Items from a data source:
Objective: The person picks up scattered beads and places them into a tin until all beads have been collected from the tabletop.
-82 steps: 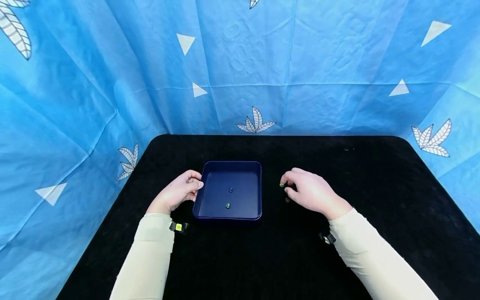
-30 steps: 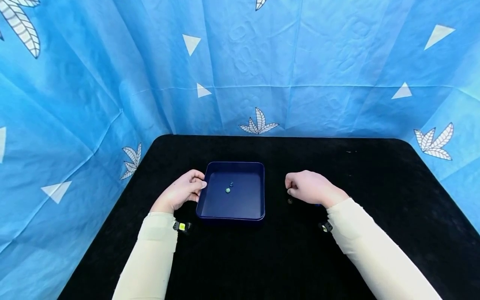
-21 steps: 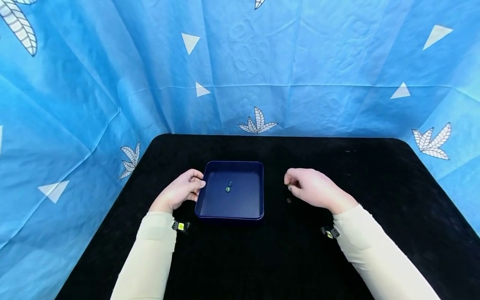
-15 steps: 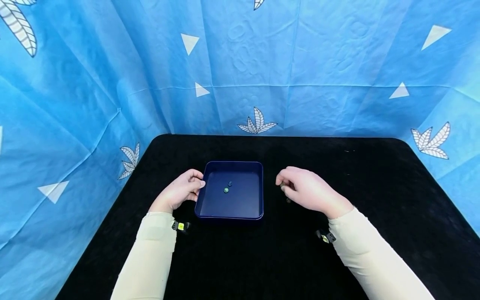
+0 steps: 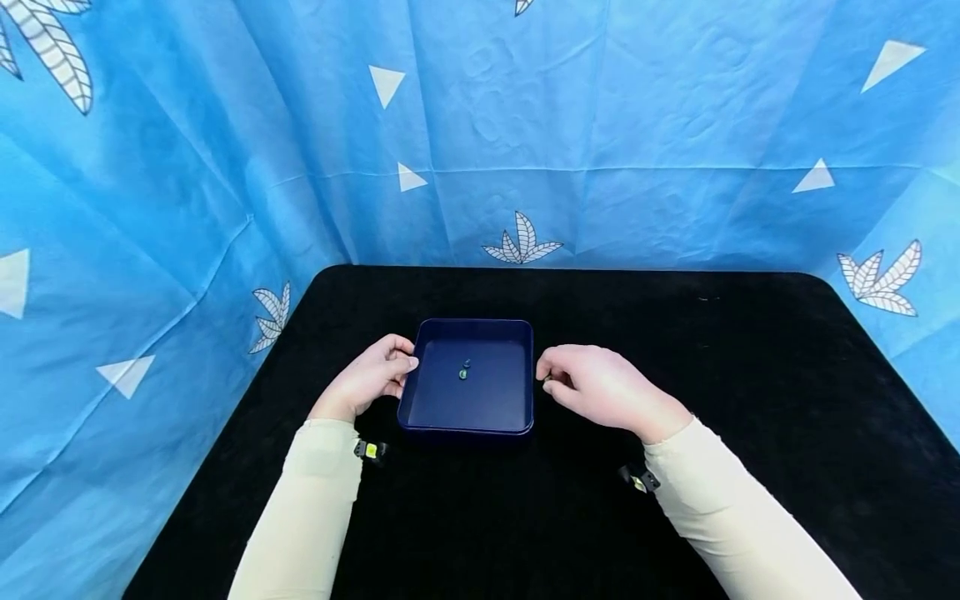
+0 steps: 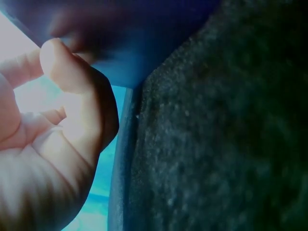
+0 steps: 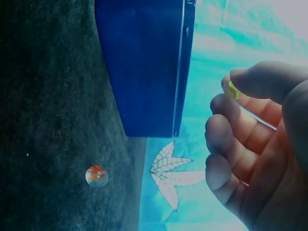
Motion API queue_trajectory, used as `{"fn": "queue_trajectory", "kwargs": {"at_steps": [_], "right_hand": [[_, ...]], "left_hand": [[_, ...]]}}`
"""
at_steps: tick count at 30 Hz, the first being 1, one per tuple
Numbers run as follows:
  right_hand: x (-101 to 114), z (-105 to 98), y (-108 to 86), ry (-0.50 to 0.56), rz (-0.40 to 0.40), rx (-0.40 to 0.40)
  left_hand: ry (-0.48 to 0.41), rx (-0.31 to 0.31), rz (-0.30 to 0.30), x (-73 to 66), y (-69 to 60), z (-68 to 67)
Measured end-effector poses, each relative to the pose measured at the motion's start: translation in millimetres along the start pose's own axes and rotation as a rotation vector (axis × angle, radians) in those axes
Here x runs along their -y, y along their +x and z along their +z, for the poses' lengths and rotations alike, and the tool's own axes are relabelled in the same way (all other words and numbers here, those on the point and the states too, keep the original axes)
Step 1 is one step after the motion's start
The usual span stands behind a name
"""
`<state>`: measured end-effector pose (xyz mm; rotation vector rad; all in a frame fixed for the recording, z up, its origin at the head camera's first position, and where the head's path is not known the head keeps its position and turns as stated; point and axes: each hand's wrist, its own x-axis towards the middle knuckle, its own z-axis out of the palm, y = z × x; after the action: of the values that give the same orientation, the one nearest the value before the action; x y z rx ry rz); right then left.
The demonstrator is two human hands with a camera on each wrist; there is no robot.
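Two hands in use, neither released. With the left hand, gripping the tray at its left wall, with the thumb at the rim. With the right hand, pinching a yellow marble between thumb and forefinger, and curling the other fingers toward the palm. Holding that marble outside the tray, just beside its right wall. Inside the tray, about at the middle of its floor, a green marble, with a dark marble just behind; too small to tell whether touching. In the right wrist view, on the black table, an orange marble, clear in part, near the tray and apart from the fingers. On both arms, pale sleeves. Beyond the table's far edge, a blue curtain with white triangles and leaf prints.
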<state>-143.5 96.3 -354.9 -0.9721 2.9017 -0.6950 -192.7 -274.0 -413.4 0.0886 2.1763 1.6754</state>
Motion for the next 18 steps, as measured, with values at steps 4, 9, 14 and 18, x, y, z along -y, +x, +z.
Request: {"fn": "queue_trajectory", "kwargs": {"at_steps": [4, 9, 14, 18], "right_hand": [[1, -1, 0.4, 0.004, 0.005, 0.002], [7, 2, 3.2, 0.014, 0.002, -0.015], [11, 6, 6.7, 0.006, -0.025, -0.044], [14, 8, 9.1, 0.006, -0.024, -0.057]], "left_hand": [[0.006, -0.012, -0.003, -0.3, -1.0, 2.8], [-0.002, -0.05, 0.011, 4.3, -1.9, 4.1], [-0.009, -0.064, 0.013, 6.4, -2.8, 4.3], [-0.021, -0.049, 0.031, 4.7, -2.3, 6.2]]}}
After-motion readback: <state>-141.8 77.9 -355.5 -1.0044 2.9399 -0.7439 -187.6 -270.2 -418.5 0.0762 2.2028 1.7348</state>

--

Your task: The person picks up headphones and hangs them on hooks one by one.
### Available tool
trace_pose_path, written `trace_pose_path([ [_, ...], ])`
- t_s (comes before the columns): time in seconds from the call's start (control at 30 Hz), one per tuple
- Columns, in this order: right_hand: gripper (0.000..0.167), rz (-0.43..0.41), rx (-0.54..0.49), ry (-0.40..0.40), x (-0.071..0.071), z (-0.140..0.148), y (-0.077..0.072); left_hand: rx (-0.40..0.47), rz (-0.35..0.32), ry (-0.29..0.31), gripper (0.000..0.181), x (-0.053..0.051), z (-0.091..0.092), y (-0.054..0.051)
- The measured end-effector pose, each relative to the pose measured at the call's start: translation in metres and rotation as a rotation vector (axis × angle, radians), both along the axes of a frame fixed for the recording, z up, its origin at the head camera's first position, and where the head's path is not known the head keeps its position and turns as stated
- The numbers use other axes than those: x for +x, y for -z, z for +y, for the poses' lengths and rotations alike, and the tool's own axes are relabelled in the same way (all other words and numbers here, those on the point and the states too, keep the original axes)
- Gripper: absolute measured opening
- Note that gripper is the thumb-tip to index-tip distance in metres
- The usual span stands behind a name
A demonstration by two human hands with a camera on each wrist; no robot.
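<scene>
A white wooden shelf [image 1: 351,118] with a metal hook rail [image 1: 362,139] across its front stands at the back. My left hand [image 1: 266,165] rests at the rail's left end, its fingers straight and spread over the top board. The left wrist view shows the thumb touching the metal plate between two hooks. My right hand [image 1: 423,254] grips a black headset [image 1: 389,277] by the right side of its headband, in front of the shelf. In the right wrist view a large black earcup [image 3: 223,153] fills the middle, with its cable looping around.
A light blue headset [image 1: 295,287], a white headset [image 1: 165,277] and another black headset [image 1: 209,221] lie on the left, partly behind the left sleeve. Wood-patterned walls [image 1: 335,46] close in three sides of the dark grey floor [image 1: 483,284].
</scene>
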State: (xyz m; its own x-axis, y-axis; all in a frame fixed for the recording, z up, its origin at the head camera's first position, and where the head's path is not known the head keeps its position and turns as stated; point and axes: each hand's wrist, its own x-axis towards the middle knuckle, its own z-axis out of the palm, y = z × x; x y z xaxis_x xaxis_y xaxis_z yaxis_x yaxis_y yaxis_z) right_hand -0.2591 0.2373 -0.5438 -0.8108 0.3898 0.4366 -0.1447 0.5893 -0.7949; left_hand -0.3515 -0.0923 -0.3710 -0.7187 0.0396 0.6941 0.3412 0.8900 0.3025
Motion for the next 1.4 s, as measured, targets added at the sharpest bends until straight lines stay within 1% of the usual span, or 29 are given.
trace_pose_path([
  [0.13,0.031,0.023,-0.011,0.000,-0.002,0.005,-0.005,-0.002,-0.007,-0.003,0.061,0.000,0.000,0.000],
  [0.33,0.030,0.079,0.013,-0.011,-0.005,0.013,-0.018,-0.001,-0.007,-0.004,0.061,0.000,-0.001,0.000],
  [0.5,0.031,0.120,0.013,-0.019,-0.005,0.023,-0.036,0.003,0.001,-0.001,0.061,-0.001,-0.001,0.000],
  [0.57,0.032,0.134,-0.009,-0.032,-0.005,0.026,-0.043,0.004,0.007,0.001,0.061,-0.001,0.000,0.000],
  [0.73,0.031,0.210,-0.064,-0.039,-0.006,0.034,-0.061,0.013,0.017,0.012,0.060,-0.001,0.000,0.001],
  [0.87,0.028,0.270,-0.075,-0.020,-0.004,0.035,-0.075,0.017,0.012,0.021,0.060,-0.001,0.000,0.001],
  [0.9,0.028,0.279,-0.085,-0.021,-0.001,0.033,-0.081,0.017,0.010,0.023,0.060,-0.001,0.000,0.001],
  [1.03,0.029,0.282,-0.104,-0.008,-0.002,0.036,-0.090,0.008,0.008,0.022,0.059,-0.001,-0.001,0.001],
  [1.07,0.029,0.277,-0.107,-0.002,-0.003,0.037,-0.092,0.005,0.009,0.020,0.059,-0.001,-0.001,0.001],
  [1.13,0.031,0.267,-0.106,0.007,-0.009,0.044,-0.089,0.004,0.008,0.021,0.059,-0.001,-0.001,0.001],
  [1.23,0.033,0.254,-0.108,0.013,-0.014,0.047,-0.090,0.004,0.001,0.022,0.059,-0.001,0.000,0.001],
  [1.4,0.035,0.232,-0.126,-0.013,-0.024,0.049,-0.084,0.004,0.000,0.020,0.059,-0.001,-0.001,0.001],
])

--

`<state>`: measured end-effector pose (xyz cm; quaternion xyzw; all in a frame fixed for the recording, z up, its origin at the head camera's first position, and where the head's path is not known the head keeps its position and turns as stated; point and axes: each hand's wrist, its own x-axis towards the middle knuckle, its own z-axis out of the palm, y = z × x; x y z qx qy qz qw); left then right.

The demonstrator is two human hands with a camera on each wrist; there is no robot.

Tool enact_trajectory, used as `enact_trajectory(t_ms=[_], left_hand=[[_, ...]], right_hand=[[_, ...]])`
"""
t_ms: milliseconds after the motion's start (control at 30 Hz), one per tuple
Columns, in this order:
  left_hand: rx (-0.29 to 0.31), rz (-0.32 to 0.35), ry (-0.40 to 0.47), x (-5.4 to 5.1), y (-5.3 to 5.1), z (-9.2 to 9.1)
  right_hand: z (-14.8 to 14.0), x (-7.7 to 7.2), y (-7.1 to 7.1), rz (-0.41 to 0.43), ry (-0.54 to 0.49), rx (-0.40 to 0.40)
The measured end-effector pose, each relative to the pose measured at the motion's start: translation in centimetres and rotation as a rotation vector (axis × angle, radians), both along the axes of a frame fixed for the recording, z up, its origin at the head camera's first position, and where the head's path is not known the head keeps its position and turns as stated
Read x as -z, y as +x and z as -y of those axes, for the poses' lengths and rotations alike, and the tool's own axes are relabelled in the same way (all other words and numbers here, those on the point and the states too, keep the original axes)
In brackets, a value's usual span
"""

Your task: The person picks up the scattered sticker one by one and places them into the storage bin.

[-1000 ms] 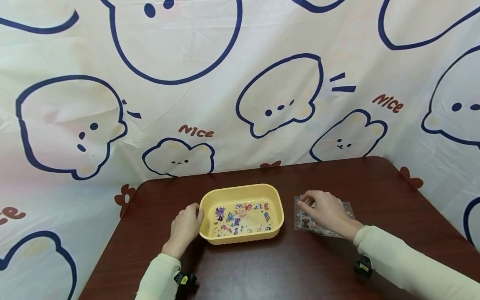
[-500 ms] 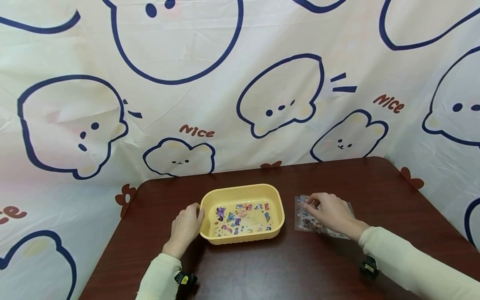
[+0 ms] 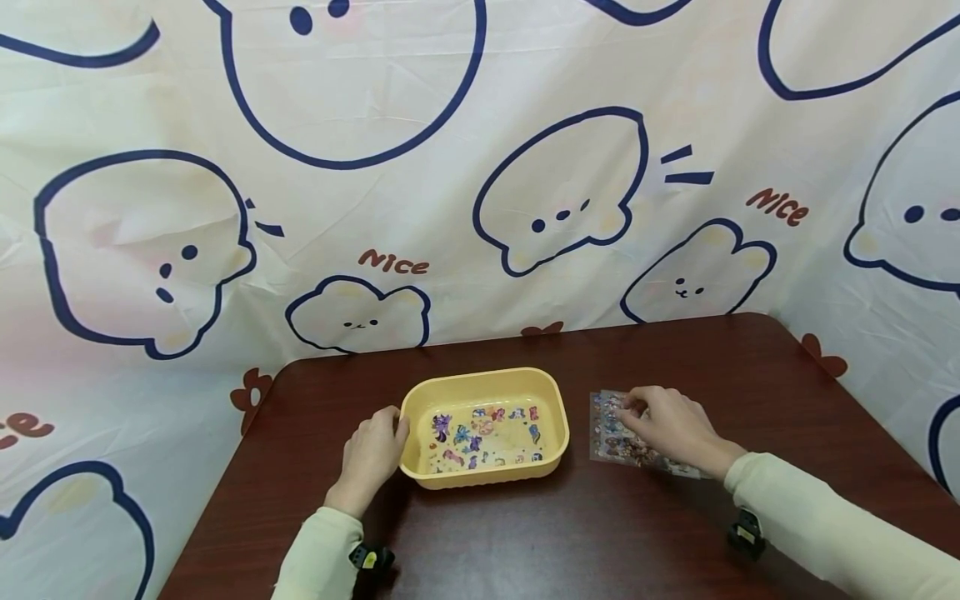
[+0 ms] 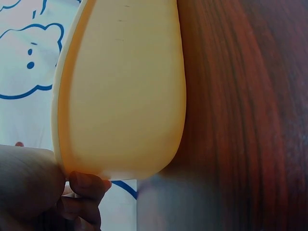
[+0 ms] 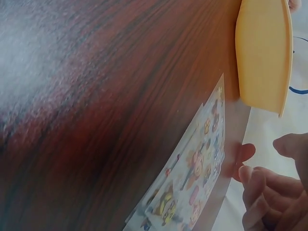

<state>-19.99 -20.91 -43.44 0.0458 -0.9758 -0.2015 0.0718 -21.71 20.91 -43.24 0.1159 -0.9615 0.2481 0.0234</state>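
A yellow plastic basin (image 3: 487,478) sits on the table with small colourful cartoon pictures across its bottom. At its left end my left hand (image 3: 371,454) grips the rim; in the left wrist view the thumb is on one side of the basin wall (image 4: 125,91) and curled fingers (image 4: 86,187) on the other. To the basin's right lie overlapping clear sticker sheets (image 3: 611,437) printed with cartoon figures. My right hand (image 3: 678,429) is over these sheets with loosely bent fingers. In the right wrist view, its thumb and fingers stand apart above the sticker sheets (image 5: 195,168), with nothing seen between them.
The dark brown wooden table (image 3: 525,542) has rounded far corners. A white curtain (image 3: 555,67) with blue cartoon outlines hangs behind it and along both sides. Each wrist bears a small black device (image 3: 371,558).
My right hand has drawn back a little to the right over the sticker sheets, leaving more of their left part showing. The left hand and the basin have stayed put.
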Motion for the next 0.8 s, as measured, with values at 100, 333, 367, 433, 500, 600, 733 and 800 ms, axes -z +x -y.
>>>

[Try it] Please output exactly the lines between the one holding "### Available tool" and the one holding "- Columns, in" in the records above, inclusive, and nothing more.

[The answer]
### Available tool
trace_pose_path, written `trace_pose_path([ [_, ...], ])`
- t_s (comes before the columns): time in seconds from the call's start (control at 30 Hz), one per tuple
- Columns, in this order: right_hand: gripper (0.000..0.167), rz (-0.43..0.41), rx (-0.54..0.49), ry (-0.40..0.40), x (-0.071..0.071), z (-0.140..0.148), y (-0.077..0.072); left_hand: rx (-0.40..0.47), rz (-0.35..0.32), ry (-0.29..0.31), gripper (0.000..0.181), x (-0.053..0.051), z (-0.091..0.092), y (-0.054..0.051)

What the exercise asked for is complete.